Advice: Embrace interdisciplinary collaboration, stay agile in technology adoption, and prioritize ethical considerations.
Critical Factor: Advancements in Personalized Medicine.
Advice: Master genomic technologies, prioritize patient-centric approaches, and adapt to evolving technologies.
Critical Factor: Real-world Evidence and Data Analytics.
Advice: Develop strong data analytics skills, advocate for robust RWE integration, and champion transparent communication.
Critical Factor: Quantum Computing in Drug Discovery.
Advice: Understand quantum principles, collaborate with experts, and stay adaptable in the evolving quantum landscape.
Critical Factor: Predictive Analytics for Risk Mitigation.
Advice: Hone predictive modeling skills, prioritize data quality, and foster a mindset for continuous learning in drug development.
Michael N. Liebman: I believe that the most critical factor for improving the development of effective drugs and reducing the current rate of failure in drug development will require greater emphasis on accepting the complexities of the real world.
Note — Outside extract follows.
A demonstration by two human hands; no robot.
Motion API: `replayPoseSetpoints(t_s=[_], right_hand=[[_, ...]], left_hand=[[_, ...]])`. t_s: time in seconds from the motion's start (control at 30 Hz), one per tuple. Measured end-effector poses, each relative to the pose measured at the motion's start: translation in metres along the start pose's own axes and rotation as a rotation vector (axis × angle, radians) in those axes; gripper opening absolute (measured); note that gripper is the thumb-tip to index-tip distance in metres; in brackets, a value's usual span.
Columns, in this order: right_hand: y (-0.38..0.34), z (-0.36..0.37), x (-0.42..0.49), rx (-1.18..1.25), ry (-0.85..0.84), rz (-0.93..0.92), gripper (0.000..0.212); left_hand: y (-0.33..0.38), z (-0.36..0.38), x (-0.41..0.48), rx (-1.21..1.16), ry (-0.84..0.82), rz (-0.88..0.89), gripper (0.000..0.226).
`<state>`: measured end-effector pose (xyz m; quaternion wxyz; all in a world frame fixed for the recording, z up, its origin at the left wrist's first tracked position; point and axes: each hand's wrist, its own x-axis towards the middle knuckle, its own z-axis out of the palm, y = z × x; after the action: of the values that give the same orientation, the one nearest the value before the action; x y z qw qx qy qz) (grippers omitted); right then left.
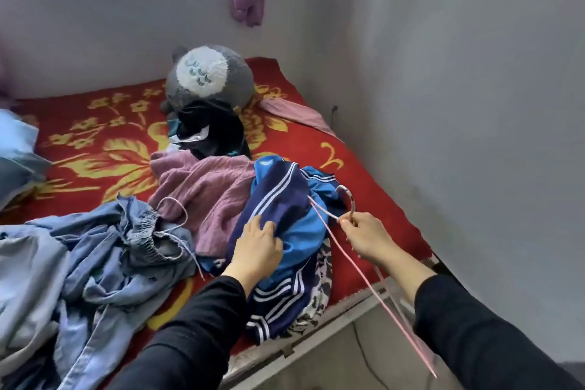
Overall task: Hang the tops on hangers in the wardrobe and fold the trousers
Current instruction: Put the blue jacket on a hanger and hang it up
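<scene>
- The left hand [257, 244] lies on the blue jacket [285, 199], its fingers [271, 228] curled into the cloth and gripping a fold of it.
- The right hand [367, 237] holds a pink hanger [376, 293] just below the hook. The fingers are pressed together and pinch the thin stem, and the hook curves up over the jacket's right edge.
- One long arm of the hanger runs down past the wrist and off the edge of the bed [95, 142], over the floor.
- The jacket, dark and bright blue with white stripes, is crumpled near the bed's front right corner. It lies on top of a black-and-white patterned cloth [320, 279].
- Just left of it, and touching it, is a rumpled mauve top [205, 196] with a second thin hanger [177, 209] lying across it.
- Further left is a heap of pale blue denim [104, 247] – an elastic waistband shows, but I cannot tell how many garments are in it.
- Behind the mauve top is a small pile of black clothes [212, 133], and behind that a grey plush toy [209, 76] sits against the wall.
- Both forearms are in black sleeves.
</scene>
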<state>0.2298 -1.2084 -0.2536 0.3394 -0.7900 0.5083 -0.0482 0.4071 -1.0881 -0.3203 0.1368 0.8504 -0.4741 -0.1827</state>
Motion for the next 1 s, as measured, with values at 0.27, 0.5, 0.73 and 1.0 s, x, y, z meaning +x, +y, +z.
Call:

Efforts to address patient complexity with a focus on diversity is a positive step but limited as it focuses on age, gender, ethnicity, disability, etc but does not address the real world issues of co morbidities, poly-pharmacy, etc.
Complexity in defining disease and diagnosis needs to address the complexity that disease is a process and not a state and the temporal development of disease needs to be considered to enhance diagnosis and stratification. This impacts target identification, drug development and clinical trial design as well. And it is also critical, early in drug development, to understand the factors impacting clinical practice, e.g. guidelines, biases, experience, reimbursement issues, training. At the end of the day in pharma R&D it is not sufficient to only have a drug that works in clinical trials and can be approved by regulatory agencies for use, it is critical to have a drug that physicians are willing to prescribe and patients are willing to take.